Midway Extension District #15

Ellsworth Office:
210 N. Kansas
Suite #1, Courthouse
Ellsworth, KS 67439
785-472-4442  

Russell Office:
309 S. Fossil
Russell, KS 67665
785-483-3157

Hours: Monday-Friday
8:00 a.m. - 5:00 p.m.
(Closed for lunch 12-1)

In The News 

Fighting Food Waste

According to the USDA, over one-third of available food in the United States goes uneaten through loss or waste.  “This waste adversely impacts food security and the environment. When food is tossed aside, so too are opportunities for healthier communities, economic growth, and environmental prosperity.”

Another source estimates that 90 billion pounds of food is thrown away each year in the United States.  Are you having a hard time imagining the true weight of that?  Think about the weight of the Empire State Building and multiply that by 123; 90 billion pounds.  This estimate does not include the food that goes uneaten at the grocery store or the crops left in the farmers’ fields.     

Food waste occurs when an edible food goes uneaten and can occur in a variety of ways.  We have all seen plates still full of food after a family leaves a restaurant buffet or maybe a store owner cannot sell an “ugly” carrot.  About 40 percent of the U.S. food supply goes uneaten.  Not all food waste can be saved or even eaten, but a lot of it can be prevented, especially at home.  In fact, half of the uneaten food is thrown out in homes and foodservice. 

Better meal planning and careful food storage will help prevent food waste.  Start with planning.  Look at the food you have on hand and plan your weekly menu.  Buy only the amount that can be eaten or frozen within a few days.  While shopping, be sure to shop for the refrigerated and frozen foods just before checking out.  Perishable foods should be refrigerated or frozen within two hours of shopping.

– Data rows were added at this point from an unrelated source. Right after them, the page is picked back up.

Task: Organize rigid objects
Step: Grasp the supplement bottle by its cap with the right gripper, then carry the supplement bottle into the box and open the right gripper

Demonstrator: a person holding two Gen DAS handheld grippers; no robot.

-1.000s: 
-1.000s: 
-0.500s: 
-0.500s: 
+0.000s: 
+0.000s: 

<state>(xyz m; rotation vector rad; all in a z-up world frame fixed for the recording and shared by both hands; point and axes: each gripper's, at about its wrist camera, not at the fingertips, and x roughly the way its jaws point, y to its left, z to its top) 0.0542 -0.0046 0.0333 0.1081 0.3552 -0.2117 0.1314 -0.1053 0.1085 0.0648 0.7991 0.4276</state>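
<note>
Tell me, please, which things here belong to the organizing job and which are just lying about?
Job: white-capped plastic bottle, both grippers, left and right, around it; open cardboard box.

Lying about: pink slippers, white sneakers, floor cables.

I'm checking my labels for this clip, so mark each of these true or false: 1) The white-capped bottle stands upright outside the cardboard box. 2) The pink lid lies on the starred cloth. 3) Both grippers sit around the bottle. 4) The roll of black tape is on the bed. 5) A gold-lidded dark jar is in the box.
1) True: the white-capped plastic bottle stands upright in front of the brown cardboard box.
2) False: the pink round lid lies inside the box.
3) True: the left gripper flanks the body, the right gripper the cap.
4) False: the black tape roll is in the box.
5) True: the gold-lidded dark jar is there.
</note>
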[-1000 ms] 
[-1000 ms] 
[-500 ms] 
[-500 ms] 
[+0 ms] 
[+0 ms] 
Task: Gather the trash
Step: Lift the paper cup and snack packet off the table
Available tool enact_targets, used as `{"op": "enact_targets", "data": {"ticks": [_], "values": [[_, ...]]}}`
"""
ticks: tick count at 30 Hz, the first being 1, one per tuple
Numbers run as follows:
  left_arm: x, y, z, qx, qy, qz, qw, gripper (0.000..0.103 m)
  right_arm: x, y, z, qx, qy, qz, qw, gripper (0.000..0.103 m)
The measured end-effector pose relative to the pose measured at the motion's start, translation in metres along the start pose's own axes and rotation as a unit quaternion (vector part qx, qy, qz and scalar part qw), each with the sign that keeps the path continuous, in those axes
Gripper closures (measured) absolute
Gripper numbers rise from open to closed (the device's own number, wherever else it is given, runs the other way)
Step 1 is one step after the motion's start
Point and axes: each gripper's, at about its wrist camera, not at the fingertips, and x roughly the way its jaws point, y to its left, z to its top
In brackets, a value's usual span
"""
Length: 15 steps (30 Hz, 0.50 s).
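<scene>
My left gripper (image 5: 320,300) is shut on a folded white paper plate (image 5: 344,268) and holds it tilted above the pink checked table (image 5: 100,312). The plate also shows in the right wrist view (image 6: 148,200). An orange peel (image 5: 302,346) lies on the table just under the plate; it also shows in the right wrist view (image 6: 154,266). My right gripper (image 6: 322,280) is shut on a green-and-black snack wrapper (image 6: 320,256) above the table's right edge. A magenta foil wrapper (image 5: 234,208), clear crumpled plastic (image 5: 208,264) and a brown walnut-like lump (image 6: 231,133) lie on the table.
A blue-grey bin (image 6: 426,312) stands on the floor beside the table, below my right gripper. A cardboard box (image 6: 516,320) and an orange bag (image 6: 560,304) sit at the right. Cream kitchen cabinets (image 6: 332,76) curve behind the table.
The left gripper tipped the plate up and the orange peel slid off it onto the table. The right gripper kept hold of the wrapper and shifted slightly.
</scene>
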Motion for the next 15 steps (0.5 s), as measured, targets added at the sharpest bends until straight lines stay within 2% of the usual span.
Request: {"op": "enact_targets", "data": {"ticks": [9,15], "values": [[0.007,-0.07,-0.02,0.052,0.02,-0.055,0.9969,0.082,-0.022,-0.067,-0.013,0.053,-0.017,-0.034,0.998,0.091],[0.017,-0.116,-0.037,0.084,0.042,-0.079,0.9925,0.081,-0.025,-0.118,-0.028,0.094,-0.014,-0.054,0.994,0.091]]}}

Let’s talk leftovers.  These can certainly be money-saving, but they can just as easily be food-wasting.  Check your refrigerator temperature – by keeping it at 40° F. or below, food will stay fresh longer.  Proper storage of food and extra ingredients prevents food waste.  Leftovers should be wrapped or covered while in the refrigerator to prevent drying out.  Some fruits and vegetable require refrigerated storage, while others can be left at room temperature.  Leftovers should be eaten within three to four days or can be frozen for up to three to four months.  If you suspect a food or drink has spoiled, do not risk eating or drinking it. 

Another way to cut down on your food waste it to be mindful of portion sizes.  MyPlate has recommendations for proper portion sizes.  If you are interested in learning more about MyPlate, please call one of our extension offices.  Order smaller sizes of foods and drinks when going out to eat or request a to-go container.

Cutting our own food waste is something each of us, as global citizens in a hungry world, can work on.  Being aware of our food habits is an important first step. 

Information obtained from www.choosemyplate.gov, K-State Research and Extension, and eat right. Academy of Nutrition and Dietetics.   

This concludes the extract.